[DIRECTIONS]
Reproduce precisely the lines of the listing below, starting with the line that contains "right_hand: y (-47" and stopping after the line that contains "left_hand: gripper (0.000"; include nothing else.

[SUPPLIED DATA]
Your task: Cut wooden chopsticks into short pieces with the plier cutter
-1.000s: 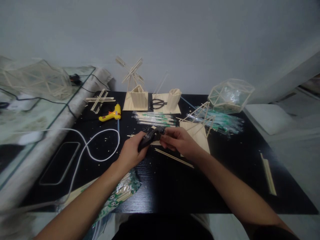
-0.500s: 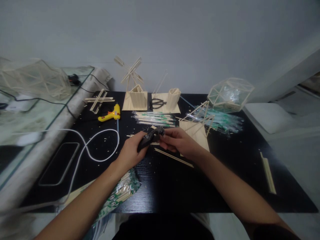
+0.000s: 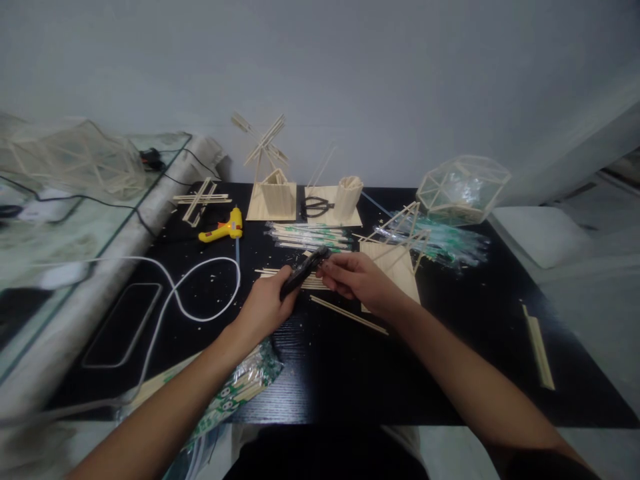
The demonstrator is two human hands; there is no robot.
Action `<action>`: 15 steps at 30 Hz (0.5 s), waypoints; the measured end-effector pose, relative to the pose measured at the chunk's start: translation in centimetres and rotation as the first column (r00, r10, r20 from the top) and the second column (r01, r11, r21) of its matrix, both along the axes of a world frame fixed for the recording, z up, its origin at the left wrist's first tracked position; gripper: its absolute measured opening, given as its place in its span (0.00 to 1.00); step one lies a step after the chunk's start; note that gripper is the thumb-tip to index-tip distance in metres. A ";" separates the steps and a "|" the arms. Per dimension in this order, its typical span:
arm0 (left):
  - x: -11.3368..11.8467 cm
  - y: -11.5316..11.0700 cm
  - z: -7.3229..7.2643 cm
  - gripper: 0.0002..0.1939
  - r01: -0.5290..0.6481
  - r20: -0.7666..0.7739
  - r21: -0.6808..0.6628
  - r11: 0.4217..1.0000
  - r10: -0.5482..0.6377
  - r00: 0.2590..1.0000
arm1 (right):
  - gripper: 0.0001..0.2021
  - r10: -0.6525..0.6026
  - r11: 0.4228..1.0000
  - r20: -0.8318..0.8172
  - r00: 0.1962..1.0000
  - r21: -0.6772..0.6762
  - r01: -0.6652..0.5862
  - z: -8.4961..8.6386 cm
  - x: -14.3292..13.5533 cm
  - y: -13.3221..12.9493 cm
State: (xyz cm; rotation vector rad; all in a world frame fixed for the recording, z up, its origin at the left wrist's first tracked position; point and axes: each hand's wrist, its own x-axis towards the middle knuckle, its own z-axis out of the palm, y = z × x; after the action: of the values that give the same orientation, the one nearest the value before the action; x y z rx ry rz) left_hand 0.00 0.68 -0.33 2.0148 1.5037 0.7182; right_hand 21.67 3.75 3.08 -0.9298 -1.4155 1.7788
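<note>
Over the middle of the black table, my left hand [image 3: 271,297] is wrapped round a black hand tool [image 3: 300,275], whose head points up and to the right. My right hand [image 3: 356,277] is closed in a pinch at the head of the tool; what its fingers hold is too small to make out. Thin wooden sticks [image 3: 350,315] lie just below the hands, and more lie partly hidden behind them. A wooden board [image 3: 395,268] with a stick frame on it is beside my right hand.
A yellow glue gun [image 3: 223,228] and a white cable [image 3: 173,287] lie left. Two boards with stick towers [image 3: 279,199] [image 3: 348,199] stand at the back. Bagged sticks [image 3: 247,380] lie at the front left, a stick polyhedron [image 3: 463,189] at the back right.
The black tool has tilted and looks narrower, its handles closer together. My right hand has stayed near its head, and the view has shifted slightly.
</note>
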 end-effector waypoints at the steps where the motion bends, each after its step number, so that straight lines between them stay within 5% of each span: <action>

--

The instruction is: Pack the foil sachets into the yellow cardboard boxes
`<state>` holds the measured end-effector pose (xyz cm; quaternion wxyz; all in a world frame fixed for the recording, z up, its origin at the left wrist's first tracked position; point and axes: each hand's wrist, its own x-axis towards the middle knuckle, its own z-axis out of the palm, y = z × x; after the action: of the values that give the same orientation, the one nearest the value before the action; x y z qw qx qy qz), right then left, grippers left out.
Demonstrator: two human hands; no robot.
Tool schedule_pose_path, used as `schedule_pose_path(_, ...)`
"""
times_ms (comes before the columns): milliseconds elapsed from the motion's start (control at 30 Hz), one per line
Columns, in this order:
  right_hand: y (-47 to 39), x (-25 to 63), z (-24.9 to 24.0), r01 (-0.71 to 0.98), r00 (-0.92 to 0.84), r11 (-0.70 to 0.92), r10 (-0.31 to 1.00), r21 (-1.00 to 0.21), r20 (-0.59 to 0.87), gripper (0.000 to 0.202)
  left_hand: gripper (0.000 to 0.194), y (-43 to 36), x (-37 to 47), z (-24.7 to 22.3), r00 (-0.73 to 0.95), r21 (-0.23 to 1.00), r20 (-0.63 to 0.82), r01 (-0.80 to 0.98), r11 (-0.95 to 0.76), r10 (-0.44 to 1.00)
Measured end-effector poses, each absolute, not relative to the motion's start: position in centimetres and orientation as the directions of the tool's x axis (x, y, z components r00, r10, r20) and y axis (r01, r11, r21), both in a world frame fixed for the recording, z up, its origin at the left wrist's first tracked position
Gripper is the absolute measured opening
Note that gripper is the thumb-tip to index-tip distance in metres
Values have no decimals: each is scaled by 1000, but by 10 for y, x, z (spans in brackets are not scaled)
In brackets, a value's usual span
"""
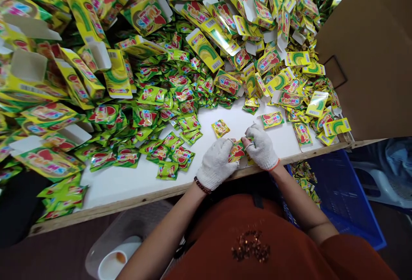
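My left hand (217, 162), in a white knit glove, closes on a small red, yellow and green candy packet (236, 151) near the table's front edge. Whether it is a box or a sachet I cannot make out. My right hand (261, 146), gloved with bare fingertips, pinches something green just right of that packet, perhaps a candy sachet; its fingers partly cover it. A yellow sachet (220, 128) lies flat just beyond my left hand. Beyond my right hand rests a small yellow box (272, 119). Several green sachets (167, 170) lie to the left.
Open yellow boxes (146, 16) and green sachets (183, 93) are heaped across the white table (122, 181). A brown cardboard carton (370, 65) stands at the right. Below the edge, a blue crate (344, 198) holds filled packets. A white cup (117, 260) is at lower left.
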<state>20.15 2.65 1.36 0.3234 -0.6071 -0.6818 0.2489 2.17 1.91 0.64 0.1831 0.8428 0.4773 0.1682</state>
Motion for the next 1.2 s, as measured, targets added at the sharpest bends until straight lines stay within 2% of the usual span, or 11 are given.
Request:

[ANSWER FOR THE TASK]
  right_hand: y (-47 to 39), x (-25 to 63), z (-24.9 to 24.0), r01 (-0.71 to 0.98), r00 (-0.92 to 0.84), r11 (-0.70 to 0.92), r10 (-0.31 to 1.00), r21 (-1.00 to 0.21), r20 (-0.59 to 0.87), gripper (0.000 to 0.202)
  left_hand: gripper (0.000 to 0.194), y (-43 to 36), x (-37 to 47), z (-24.7 to 22.3), r00 (-0.73 to 0.95), r21 (-0.23 to 1.00), r20 (-0.63 to 0.82), r01 (-0.80 to 0.98), r11 (-0.95 to 0.76), r10 (-0.44 to 1.00)

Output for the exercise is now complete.